5. Adik? Oh Sh*t

3.6K 166 2
                                    

"Ika, kamu berangkat naik mobil sama Fiza ya?" pinta Adi pada putri semata wayangnya yang baru saja sampai di anak tangga terakhir.

Wajah tanpa ekspresi itu seakan mengekang keadaan di rumah keluarga Adi Wijaya. Adi selaku ayah dari anak itu mengerti apa yang dirasakan putrinya selama ini setelah istrinya yang selalu membandingkan Ika dengan anak dari almarhum adik istrinya.

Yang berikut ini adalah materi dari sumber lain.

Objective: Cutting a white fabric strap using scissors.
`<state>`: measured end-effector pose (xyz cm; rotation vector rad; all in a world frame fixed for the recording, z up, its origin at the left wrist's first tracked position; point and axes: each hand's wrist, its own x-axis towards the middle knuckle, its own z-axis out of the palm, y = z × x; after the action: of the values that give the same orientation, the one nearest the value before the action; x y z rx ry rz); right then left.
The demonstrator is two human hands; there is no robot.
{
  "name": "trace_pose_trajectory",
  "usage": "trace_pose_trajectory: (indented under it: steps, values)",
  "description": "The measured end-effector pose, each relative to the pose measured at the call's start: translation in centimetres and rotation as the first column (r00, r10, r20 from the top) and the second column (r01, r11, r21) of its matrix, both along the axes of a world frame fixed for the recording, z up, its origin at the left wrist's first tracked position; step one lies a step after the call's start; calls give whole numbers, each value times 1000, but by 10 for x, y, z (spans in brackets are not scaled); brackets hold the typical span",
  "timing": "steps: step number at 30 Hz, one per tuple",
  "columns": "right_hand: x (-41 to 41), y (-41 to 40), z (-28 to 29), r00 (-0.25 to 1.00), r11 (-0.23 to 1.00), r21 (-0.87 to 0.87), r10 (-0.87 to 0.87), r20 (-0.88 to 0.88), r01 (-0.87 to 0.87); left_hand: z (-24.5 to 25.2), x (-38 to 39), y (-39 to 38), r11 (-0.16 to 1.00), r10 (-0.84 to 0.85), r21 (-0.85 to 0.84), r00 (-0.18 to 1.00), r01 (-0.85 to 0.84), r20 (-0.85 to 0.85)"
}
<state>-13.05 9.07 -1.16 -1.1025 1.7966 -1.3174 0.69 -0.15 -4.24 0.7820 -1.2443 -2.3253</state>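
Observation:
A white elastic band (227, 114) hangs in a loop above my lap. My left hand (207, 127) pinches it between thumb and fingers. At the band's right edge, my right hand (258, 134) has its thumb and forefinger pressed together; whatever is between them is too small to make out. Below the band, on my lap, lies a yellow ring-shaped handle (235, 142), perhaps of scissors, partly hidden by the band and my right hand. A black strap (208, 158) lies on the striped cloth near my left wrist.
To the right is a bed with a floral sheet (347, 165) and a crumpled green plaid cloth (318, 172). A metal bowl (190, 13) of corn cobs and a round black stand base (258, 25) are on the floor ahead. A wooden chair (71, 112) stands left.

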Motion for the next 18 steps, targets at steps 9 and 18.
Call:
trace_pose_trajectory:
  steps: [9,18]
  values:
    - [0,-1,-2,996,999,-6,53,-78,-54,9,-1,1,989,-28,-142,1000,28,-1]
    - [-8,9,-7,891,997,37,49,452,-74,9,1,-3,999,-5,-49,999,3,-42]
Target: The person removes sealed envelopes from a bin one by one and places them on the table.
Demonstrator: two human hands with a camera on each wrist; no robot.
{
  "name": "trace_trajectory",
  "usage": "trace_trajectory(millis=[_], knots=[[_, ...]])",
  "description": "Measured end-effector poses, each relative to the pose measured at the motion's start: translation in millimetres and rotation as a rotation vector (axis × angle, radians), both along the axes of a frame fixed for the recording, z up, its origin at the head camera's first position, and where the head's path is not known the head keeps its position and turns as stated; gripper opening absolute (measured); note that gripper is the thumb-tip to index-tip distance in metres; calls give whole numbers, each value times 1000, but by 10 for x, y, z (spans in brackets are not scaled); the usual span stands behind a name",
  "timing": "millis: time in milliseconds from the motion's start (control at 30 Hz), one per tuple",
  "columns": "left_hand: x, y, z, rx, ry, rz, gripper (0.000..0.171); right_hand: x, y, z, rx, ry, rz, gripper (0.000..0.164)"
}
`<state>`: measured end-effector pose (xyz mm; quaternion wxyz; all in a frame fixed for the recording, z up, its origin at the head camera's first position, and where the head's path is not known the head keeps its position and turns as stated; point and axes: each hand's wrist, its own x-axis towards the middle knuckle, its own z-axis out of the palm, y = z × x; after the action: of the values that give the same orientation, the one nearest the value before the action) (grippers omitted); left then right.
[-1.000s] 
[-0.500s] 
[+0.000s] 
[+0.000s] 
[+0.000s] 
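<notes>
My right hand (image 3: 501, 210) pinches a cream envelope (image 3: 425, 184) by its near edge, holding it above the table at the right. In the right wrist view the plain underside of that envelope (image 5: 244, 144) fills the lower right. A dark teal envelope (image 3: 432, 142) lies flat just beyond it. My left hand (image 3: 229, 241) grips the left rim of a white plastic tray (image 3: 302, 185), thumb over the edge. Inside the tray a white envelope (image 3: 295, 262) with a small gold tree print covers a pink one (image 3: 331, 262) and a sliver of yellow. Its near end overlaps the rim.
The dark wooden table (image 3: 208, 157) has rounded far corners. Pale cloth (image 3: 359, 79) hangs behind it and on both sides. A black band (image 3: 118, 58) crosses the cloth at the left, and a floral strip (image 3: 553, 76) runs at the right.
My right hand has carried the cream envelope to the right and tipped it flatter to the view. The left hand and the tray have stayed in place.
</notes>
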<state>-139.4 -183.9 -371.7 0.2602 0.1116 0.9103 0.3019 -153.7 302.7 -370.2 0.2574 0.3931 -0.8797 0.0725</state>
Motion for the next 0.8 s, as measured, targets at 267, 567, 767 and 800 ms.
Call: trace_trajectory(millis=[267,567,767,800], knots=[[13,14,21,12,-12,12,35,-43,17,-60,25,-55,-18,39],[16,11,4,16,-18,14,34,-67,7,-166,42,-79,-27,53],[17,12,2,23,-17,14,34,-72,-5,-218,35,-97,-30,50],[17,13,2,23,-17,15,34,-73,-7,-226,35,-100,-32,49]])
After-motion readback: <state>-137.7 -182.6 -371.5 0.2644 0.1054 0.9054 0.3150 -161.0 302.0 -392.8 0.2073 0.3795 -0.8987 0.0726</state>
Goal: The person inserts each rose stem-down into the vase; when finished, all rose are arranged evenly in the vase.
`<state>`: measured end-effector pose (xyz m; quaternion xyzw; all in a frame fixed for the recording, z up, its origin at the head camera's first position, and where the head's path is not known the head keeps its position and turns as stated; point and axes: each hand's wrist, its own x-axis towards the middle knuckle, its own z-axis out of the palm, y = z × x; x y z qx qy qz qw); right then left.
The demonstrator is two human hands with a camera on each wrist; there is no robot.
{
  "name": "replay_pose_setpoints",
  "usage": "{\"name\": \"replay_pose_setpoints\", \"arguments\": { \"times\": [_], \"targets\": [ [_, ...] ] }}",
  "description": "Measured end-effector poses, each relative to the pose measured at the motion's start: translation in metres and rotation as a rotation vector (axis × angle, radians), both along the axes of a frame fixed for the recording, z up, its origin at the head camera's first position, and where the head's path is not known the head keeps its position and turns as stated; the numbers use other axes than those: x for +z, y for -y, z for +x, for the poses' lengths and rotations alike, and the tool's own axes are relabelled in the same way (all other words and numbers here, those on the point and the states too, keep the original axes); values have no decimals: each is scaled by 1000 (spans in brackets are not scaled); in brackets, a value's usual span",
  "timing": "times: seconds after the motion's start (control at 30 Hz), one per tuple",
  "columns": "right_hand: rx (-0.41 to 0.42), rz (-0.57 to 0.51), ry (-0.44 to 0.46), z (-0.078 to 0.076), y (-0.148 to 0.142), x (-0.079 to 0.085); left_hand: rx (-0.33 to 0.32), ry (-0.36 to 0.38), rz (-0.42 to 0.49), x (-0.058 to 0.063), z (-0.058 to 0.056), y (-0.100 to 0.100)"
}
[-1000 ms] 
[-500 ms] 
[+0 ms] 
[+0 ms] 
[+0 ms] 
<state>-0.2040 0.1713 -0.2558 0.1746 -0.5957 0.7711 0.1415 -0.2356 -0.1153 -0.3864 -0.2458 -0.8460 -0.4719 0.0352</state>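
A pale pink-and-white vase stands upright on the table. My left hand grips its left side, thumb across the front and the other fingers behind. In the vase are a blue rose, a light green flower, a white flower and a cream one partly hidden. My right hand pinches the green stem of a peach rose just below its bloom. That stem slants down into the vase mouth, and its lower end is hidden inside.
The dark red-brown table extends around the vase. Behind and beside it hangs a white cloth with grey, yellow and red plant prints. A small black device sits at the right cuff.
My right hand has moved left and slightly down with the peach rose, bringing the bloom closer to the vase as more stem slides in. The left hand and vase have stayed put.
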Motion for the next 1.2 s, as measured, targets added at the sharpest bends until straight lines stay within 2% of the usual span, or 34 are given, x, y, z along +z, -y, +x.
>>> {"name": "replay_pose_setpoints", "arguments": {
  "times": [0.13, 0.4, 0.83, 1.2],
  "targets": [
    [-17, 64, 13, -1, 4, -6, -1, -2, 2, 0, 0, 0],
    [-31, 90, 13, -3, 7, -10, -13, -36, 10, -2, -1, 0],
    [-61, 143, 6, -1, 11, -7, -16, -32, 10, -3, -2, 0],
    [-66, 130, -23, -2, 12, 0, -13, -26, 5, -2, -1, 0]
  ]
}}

Ia ingin kehidupan keluarga kecilnya seperti dulu, bahagia dengan seorang istri dan satu putrinya. Namun mungkin takdir berkata lain setelah mengirimkan dua anak almarhum adik istrinya yang harus ia asuh karena ibu mereka yang sudah meninggal dan ayahnya yang pergi entah kemana.

"Kamu masih anak ayah, jadi sudah kewajiban ayah mengutamakan kehidupan sehari-hari kamu," keluh Adi.

"Kamu udah diajarin Kenzo bawa mobil kan? Kuncinya ada di atas meja makan. Nanti anterin Icha sekalian aja ya? Yaudah, ayah mau berangkat sekarang," pamit Adi

Ika tak ingin membantah ucapan ayahnya itu, ia hanya mengangguk samar lalu mencium lembut punggung tangan sang ayah. Ia menghormati dan menuruti permintaan ayahnya itu selagi ia bisa. Tapi entah kenapa, ia akan selalu mengabaikan dan bahkan bahkan tak menganggap penting apa yang ibunya ucapkan.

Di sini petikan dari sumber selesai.